You could mix lumber types, yes? Some people around here use pine, but I'm currently writing doctors to have their heads examined for tumors. At minimum, cottonwood for the top "rail" or plank.

From what I have seen, Eastern cottonwood does not hold up well at all when outdoors. The wet/dry/rewet cycle just rots the snot out of it. It is true that is dries like steel. If I ever have to split a piece of cottonwood that has dried, I just install a ripping chain on my saw and have at it.



Interesting with the horse stable thing. What is the Latin name for cottonwood? I've never heard that name connected with a European species.


In my area of southwest B.C., it is Black Cottonwood (Populus balsamifera trichocarpa), used mainly as pulp. But I have seen it used as panels on a custom door and as trim. It had a pretty colour that caught my eye, and when I asked, I was surprised to find out what it was.

A lowbed operator had some cut as planking for the bed, but told me it busted up too fast. I wonder if it should have dried, as it was green and used right away?



Eastern cottonwood is Populus deltoides. One interesting point is that the carvers really go for the bark. The bark of old and usually big trees gets deeply etched and some woodcarvers like to do faces on it. I don't know how you would go about harvesting it to be in good enough condition for resale, but the dried bark goes for $5.00/lb. US or about $7.50-8.00 CDN for 2.2 kilos.
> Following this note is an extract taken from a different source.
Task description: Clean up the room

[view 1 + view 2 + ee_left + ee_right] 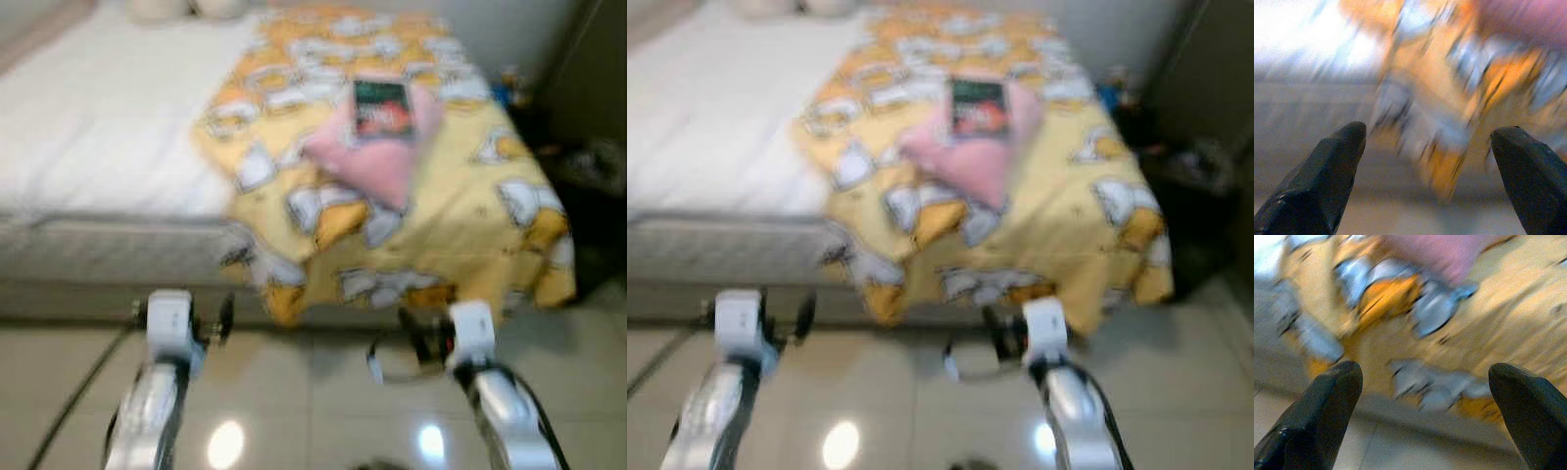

And if you have ever tried to split a piece of elm with the grain that corkscrews down the piece, you will have some fun.



The comments below were added after this Forum discussion was archived as a Knowledge Base article (add your comment).

Comment from contributor A:
The only oak that our horses don't crib chew is blackjack, but like all oak that is in contact with the ground, it rots easily.

I used some cottonwood inside for stall walls and that above the soil level has lasted well (16 years).

But the king of wood for stalls is persimmon - it is wonderful, hard and long lasting. I had cut one very large persimmon from our Oklahoma farm and it made the best stalls in the barn.